Les symptômes sont ensuite traités au cas par cas : laxatifs lors d’une constipation, AINS s’il y a des céphalées… « Parfois, le traitement s’accompagne d’un traitement local des mastodynies (douleurs mammaires) lorsque celles-ci sont invalidantes ; on applique alors un gel de progestérone », poursuit le Pr. Descamps. En cas d’œdème important, des diurétiques sont proposés. Enfin, un traitement global est possible « lorsque les symptômes sont sévères et invalidants dans la vie de tous les jours. On prescrit un traitement hormonal par progestatifs en 2e partie de cycle ou une pilule oestro-progestative ».

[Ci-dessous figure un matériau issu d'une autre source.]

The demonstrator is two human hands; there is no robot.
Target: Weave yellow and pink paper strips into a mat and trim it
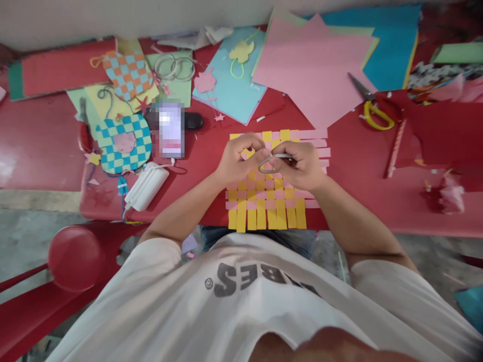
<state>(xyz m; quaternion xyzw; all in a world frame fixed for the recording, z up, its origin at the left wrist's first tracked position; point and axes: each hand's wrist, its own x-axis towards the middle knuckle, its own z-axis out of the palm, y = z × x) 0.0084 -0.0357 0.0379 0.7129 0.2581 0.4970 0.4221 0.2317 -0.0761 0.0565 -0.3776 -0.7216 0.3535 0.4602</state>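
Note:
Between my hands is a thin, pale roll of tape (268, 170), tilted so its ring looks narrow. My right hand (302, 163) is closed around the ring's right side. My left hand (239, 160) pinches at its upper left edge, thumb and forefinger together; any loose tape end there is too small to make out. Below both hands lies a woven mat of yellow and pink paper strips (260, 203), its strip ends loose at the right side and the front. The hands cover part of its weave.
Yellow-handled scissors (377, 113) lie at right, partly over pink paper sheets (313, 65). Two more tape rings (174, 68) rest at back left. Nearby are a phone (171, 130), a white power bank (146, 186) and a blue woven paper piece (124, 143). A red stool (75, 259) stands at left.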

Les problèmes hormonaux, des cas difficiles pour la médecine

Dans le cas de Sandrine, de nombreux traitements ont été mis en place, sans résultat concluant : « on m’a proposé un diurétique léger et un traitement hormonal en progestatif pour la 2e partie du cycle, mais les symptômes perdurent malgré tout. Ce qui est frustrant, c’est de sentir les limites de la médecine en ce qui concerne les problèmes hormonaux. Toutes les femmes sont différentes et ont des problématiques qui leur sont propres, voilà pourquoi il est si compliqué pour les médecins de définir un traitement efficace pour tout le monde. »

« Je me suis donc tournée vers des médecines plus naturelles, comme l’acupuncture, l’ostéopathie et certaines plantes connues pour réguler les troubles hormonaux, mais visiblement mon souci est passager, donc il faut attendre et espérer que ça passe. »

« Dans le cas du SPM, il faut surtout relativiser ; le mal reste bénin », explique le Pr. Philippe Descamps, qui insiste néanmoins sur la nécessité de parvenir à identifier l’origine des troubles pour s’y attaquer au cas par cas. Ce syndrome n’a cependant rien à voir avec d’autres maladies gynécologiques, plus graves, comme l’endométriose ou le syndrome des ovaires polykystiques, des mots féminins eux aussi longtemps passés sous silence.

*auteur de Docteur, j’ai encore une question – tout ce que vous avez toujours voulu savoir sur la gynécologie sans jamais oser le demander, éd. Larousse, février 2017.